Good care will help keep linens looking beautiful and feeling luxuriously soft for years. Linen will crease naturally when wearing, that is a part of its charm, but from time to time it will need to be refreshed and unfolded. We recommend you steam the linen garments, it’s easy to take the wrinkles away quickly. But if ironing is the only option do it while the shirt is a bit wet or the steam function switched on the iron, with the inside out and medium heat. The linen is a dry fabric itself and heat directly on dry linen can cause some damage. To avoid it to crease, store your linen items on a hanger if possible. dry and cool area.
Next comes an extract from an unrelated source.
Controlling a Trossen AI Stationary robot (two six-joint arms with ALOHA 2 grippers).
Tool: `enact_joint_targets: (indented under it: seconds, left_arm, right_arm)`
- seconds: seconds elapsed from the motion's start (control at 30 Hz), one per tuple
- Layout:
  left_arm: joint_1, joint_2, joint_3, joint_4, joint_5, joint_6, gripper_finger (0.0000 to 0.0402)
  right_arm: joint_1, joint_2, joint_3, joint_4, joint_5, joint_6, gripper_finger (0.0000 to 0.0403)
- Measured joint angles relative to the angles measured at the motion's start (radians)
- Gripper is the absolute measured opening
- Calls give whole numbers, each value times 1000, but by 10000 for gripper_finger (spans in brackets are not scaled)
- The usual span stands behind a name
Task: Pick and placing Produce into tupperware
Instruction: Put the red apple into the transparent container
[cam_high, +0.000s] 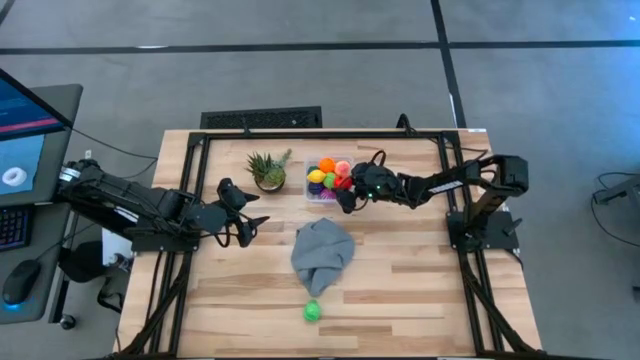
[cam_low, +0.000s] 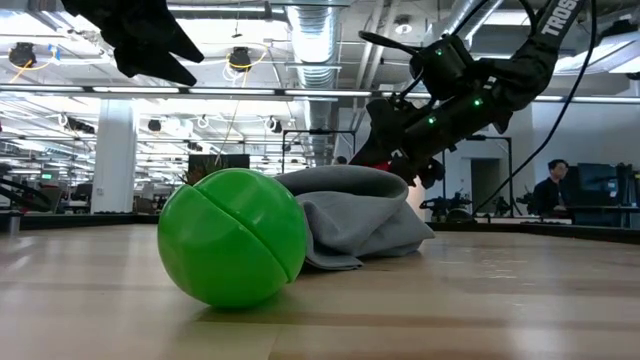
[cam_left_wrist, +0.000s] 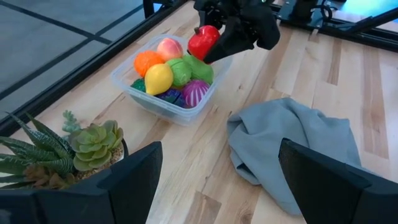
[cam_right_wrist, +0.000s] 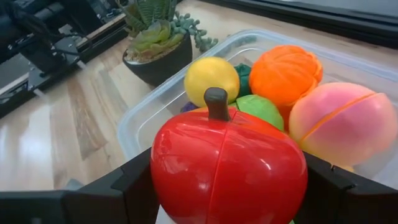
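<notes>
The right gripper grips a red apple over the heaped tupperware; released, it could roll off toward 6 o'clock. The left gripper waits wide open.

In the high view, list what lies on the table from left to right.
left gripper → potted plant → grey cloth (green ball just below it) → tupperware of produce → right gripper holding a red apple
</notes>
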Motion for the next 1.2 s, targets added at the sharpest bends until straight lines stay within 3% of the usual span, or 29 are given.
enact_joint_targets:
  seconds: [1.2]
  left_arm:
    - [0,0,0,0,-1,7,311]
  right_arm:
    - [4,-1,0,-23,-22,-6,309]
Spot cleaning and fresh air can keep your items in this category nice and clean for a long period without any need for washing. But after a little too wild wedding, a deeper cleaning can be necessary. Here is the very best option: Dry cleaning. Machine and hand washing will be an excessive risk for shrinking and deforming the garments.
Storing your garments correctly is important for these kinds of items. Put the outerwear on a wide hanger, to keep the shoulders/shoulder pads nice formed. Pants need to be stored on a hanger as well, and it's important that these are folded and hanging in the press folds. Empty your pocket for heavy stuff before hanging it in the closet, wool can stretch and change shape with time if it gets pulled. Refresh the press fold on your pants - throw yourself into it, with a tutorial or other guiding the first time it is not as difficult as it sounds. However, make sure that the iron is not too hot (set to “wool”). As on knitwear, loose threads can be pulled out if you get stuck or bump into something. Then do the follow the same procedure: DO NOT cut this thread, but instead turn the garment inside out and, catch the thread with a needle, and pull the mask to the inside. Afterwards grab gently and pull in the area around to smooth the surface.